> _What is needed_
From start to end, print the entire listing below exactly.

---------------

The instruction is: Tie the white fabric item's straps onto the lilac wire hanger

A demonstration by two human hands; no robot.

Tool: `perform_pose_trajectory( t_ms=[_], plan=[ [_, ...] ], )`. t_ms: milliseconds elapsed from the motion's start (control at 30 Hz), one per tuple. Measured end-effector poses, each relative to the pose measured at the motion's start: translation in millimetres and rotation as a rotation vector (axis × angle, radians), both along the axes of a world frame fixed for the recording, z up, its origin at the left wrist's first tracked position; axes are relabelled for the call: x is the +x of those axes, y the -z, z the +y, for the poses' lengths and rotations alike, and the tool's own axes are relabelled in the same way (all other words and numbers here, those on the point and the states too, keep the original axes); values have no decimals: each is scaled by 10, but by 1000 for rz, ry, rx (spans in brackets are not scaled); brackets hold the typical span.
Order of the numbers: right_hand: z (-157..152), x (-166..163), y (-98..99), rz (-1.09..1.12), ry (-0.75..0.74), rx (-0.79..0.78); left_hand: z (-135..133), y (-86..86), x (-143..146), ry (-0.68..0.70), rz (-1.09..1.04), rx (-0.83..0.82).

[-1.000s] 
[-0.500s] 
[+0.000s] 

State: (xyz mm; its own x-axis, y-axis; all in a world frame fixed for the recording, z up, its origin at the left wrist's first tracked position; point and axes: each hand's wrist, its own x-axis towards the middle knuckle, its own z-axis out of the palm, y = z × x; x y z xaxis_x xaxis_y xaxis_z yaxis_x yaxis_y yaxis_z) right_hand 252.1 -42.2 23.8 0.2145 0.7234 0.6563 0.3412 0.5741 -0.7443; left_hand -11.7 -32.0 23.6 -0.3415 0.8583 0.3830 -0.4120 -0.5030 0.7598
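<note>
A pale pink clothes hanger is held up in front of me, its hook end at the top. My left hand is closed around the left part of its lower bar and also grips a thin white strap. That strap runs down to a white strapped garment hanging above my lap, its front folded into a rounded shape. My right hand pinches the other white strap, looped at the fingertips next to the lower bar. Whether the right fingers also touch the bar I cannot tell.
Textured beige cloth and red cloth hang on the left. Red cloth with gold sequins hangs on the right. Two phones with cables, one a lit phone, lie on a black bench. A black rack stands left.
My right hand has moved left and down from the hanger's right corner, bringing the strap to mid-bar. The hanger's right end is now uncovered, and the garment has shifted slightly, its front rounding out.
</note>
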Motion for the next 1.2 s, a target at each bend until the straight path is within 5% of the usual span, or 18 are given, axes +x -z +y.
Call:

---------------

> _Response to the exercise_
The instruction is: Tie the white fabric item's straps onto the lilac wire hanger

A demonstration by two human hands; no robot.

Tool: `perform_pose_trajectory( t_ms=[_], plan=[ [_, ...] ], )`. t_ms: milliseconds elapsed from the motion's start (control at 30 Hz), one per tuple. Measured end-effector poses, each relative to the pose measured at the motion's start: translation in millimetres and rotation as a rotation vector (axis × angle, radians), both along the axes of a world frame fixed for the recording, z up, its origin at the left wrist's first tracked position; axes are relabelled for the call: x is the +x of those axes, y the -z, z the +y, for the poses' lengths and rotations alike, and the tool's own axes are relabelled in the same way (all other words and numbers here, those on the point and the states too, keep the original axes); values have no decimals: each is scaled by 10, but by 1000 for rz, ry, rx (spans in brackets are not scaled); brackets hold the typical span.
Order of the numbers: right_hand: z (-157..152), x (-166..163), y (-98..99), rz (-1.09..1.12), ry (-0.75..0.74), rx (-0.79..0.78); left_hand: z (-135..133), y (-86..86), x (-143..146), ry (-0.68..0.70), rz (-1.09..1.04), rx (-0.83..0.82).

[-1.000s] 
[-0.500s] 
[+0.000s] 

State: (xyz mm; its own x-axis, y-axis; all in a world frame fixed for the recording, z up, its origin at the left wrist's first tracked position; point and axes: each hand's wrist, its own x-axis towards the middle knuckle, its own z-axis out of the palm, y = z × x; x y z xaxis_x xaxis_y xaxis_z yaxis_x yaxis_y yaxis_z) right_hand 252.1 -42.2 23.8 0.2145 0.7234 0.6563 0.3412 0.5741 -0.7443; left_hand -11.7 -32.0 23.6 -0.3415 0.8583 0.3830 -0.4120 -0.5030 0.7598
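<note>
A pale pink clothes hanger is held up in front of me, its hook end at the top. My left hand is closed around the left part of its lower bar and also grips a thin white strap. That strap runs down to a white strapped garment hanging above my lap, its front folded into a rounded shape. My right hand pinches the other white strap, looped at the fingertips next to the lower bar. Whether the right fingers also touch the bar I cannot tell.
Textured beige cloth and red cloth hang on the left. Red cloth with gold sequins hangs on the right. Two phones with cables, one a lit phone, lie on a black bench. A black rack stands left.
My right hand has moved left and down from the hanger's right corner, bringing the strap to mid-bar. The hanger's right end is now uncovered, and the garment has shifted slightly, its front rounding out.
</note>
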Motion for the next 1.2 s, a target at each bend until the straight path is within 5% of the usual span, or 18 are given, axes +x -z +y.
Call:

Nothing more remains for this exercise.